In Kentucky, the Archbishop of Louisville declined a request from the governor of that state to suspend masses. The Eucharist is considered the “source and summit’’ of Catholicism.

When Pope Francis got a cold, markets tumbled. When the Church canceled Masses in Italy and deleted portions of the Mass elsewhere — the parts where people touch — many (myself included) were saddened. A few were mad. Bishops in Poland added more Masses saying we need more prayer.

“Under Your protection we seek refuge, Holy Mother of God,’’ the pope prayed March 11, invoking Blessed Virgin Mary as Salus Populi Romani. “Do not despise the entreaties of us who are in trial, and free us from every danger, glorious and blessed Virgin.’’

All of this happening at Lent — a time of sacrifice…

Was this panic spreading around the world, in the midst of Lent, when we are called to make sacrifices, to give up things to become close to God, something fits well into a greater Divine Plan?

Community — common unity — is suddenly far less common. As I write this, my alma mater and many other institutions have announced an end to “live classes’’ until after Easter. The end of Lent. Coincidence?

God is like electricity — always there and invisible until…

Like electricity, we take God for granted: until there is a power outage. The minute we lose power, we act as if electricity is air: we panic without it. We become desperate to get our electricity back.

Finally, when we least expect it, the power returns, we rejoice and are full of gratitude. Then, we quickly go on with our lives and quit thinking about all the things electricity makes posssible.

We never seem to think of electricity (or God) until we need them

During World War II, General George Patton told a chaplain he believed armies “get what they want’’ by planning, by working, and by praying:

“Between the plan and the operation there is always an unknown. That unknown spells defeat or victory, success or failure. It is the reaction of the actors to the ordeal when it actually comes. Some people call that getting the breaks; I call it God… God has His part, or margin, in everything. That’s where prayer comes in.’’

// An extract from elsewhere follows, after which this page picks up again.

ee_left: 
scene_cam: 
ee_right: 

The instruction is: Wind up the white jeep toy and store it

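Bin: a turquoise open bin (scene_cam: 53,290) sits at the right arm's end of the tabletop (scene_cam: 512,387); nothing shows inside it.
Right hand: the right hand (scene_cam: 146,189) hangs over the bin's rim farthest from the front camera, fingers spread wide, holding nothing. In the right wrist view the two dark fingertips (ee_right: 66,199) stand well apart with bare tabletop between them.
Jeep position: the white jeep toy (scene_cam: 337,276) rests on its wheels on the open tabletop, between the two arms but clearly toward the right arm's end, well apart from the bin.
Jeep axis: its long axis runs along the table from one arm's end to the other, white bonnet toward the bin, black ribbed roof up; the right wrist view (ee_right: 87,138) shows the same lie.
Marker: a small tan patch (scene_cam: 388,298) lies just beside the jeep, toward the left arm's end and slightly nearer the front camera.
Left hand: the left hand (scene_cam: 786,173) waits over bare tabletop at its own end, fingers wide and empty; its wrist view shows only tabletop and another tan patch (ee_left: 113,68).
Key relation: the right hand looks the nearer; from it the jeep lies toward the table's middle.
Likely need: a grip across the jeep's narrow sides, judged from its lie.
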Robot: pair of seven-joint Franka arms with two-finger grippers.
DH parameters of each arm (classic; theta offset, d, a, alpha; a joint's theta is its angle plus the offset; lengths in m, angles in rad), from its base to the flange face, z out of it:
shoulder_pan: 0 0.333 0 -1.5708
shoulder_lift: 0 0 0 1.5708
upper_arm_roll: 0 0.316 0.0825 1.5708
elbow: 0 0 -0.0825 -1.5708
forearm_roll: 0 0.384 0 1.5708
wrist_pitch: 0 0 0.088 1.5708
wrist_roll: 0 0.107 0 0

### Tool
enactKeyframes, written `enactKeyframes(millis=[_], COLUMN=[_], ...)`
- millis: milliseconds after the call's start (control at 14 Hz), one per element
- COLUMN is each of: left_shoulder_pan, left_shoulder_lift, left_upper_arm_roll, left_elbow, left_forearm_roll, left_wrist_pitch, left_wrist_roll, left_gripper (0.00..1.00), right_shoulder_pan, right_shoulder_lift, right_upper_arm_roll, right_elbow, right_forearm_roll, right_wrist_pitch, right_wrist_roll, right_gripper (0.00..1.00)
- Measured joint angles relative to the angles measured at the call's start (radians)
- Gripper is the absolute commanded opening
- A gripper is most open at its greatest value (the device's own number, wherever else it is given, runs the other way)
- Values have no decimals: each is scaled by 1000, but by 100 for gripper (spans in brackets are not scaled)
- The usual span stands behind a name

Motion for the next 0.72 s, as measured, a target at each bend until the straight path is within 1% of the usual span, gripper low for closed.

Patton had the chaplain work with the 486 chaplains in the Third Army at that time, representing 32 religious denominations, preparing (at Patton’s urging) a training letter on the importance of prayer. Patton told the chaplain: “it will be like plugging in on a current whose source is in Heaven. I believe that prayer completes that circuit. It is power.”

Picture yourself as a Refrigerator — and God as the Electricity…

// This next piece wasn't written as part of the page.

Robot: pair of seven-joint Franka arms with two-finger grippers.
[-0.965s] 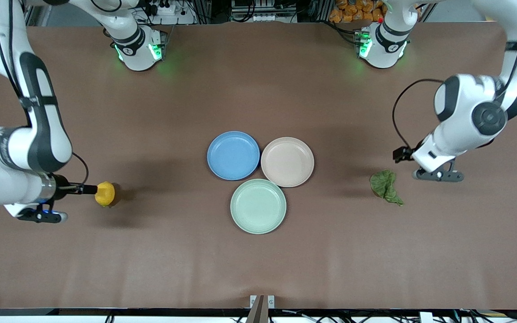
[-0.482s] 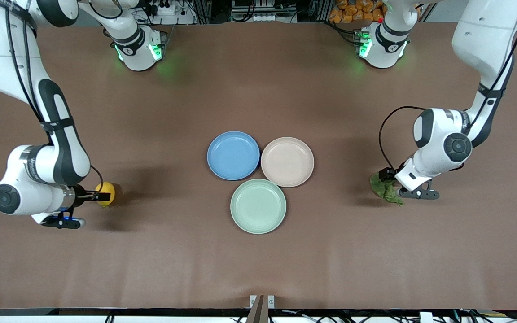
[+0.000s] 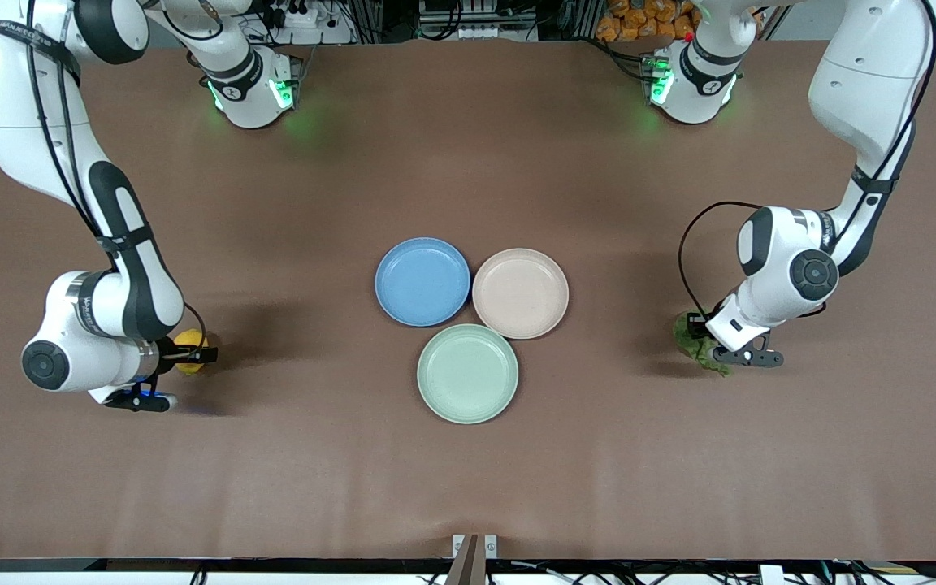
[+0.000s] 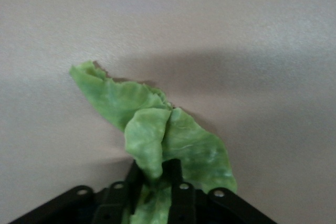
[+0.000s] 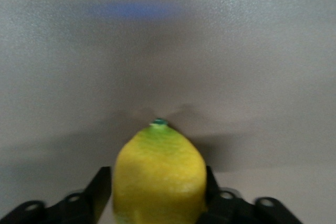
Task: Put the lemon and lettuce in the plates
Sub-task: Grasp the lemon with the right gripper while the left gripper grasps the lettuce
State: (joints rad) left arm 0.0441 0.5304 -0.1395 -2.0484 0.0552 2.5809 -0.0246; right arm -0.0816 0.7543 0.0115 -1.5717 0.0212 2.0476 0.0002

Father Bryan Patterson, one of my seminary professors at Orchard Lake, Michigan, taught me his own parable connecting the light and power of God with the work we do as God’s Children.

How we’re like refrigerators: A refrigerator is the main appliance in nearly every dwelling, the only home appliance that needs to be “turned on and left running’’ 24 hours a day, seven days a week to work properly.

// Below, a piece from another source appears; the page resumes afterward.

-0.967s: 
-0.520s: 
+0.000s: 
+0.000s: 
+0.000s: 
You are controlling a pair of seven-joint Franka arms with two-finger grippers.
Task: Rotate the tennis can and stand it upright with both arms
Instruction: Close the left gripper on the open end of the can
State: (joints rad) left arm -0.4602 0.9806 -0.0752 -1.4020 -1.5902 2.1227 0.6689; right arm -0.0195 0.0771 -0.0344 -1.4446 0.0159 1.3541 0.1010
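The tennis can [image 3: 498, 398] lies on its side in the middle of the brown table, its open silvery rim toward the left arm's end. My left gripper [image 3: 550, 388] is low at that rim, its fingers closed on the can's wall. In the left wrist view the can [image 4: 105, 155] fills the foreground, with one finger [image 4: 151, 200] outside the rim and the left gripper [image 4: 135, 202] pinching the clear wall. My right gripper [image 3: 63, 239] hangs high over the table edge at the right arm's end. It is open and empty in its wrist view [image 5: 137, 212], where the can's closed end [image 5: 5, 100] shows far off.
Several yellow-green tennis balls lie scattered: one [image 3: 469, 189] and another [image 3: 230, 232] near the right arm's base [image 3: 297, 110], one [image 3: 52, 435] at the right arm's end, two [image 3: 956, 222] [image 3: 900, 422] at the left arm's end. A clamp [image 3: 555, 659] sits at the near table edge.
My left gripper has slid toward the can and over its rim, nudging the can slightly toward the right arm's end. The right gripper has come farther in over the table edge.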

The main job of the refrigerator is to protect and preserve its contents from the degradations and dangers of the outside world…

Every time we lose power, we are reminded that electricity is “everything’’ in our modern age just as we realize we are lost when it dawns on us that we have somehow managed to lose our essential connection with God.

The refrigerator, like humans, must be connected to its energy supply to work properly (electricity for a refrigerator or God through the Holy Spirit for humans).

If you shut off the power to your house, the refrigerator will immediately stop working but the food will remain safe for a certain period of time (often many days) because the work of the electricity lingers.

But slowly, the lack of fresh power causes conditions to degrade. Ultimately the food will go bad and be no safer in the refrigerator than it would be sitting out on the counter.

Similarly, every time we allow our connection (our lifeline, our line of connection) to God to be cut off, we invite all the unhealthy forces of the outside world into our life.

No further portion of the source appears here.